Centre for Microbiology and Environmental Systems Science, University of Vienna, 1030 Vienna, Austria.
Doctoral School of Microbiology and Environmental Systems Science, University of Vienna, 1030 Vienna, Austria.
Viruses. 2024 Jul 25;16(8):1191. doi: 10.3390/v16081191.
Computational models of homologous protein groups are essential in sequence bioinformatics. Due to the diversity and rapid evolution of viruses, the grouping of protein sequences from virus genomes is particularly challenging. The low sequence similarities of homologous genes in viruses require specific approaches for sequence- and structure-based clustering. Furthermore, the annotation of virus genomes in public databases is not as consistent and up to date as for many cellular genomes. To tackle these problems, we have developed VOGDB, which is a database of virus orthologous groups. VOGDB is a multi-layer database that progressively groups viral genes into groups connected by increasingly remote similarity. The first layer is based on pair-wise sequence similarities, the second layer is based on the sequence profile alignments, and the third layer uses predicted protein structures to find the most remote similarity.
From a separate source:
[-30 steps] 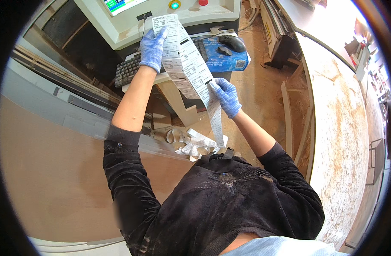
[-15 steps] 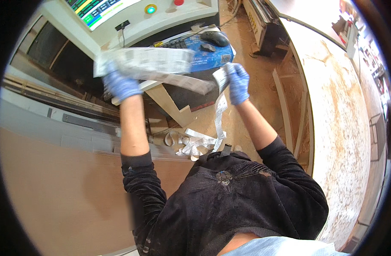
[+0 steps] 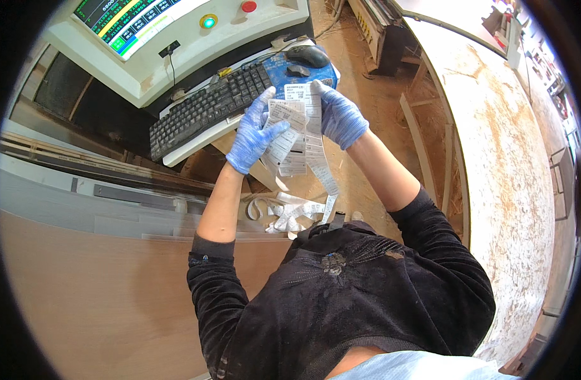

VOGDB groups allow for more sensitive homology searches of novel genes and increase the chance of predicting annotations or inferring phylogeny. VOGD B uses all virus genomes from RefSeq and partially reannotates them. VOGDB is updated with every RefSeq release. The unique feature of VOGDB is the inclusion of both prokaryotic and eukaryotic viruses in the same clustering process, which makes it possible to explore old evolutionary relationships of the two groups. VOGDB is freely available at vogdb.org under the CC BY 4.0 license.
同源蛋白组的计算模型在序列生物信息学中至关重要。由于病毒的多样性和快速进化,对病毒基因组中的蛋白质序列进行分组尤其具有挑战性。病毒同源基因的序列相似度较低,因此需要针对序列和结构聚类采用特定方法。此外,公共数据库中病毒基因组的注释不如许多细胞基因组那样一致和及时。为了解决这些问题,我们开发了 VOGDB,这是一个病毒直系同源物数据库。VOGDB 是一个多层数据库,它将病毒基因逐渐分组为通过越来越远的相似度连接的组。第一层基于两两序列相似度,第二层基于序列轮廓比对,第三层使用预测的蛋白质结构来寻找最遥远的相似度。VOGDB 组允许对新基因进行更敏感的同源搜索,并增加预测注释或推断系统发育的机会。VOGDB 使用 RefSeq 中的所有病毒基因组,并对其进行部分重新注释。VOGDB 随每次 RefSeq 版本更新。VOGDB 的独特之处在于将原核和真核病毒纳入相同的聚类过程中,这使得探索这两个组的古老进化关系成为可能。VOGDB 可在 vogdb.org 上免费获得,许可证为 CC BY 4.0。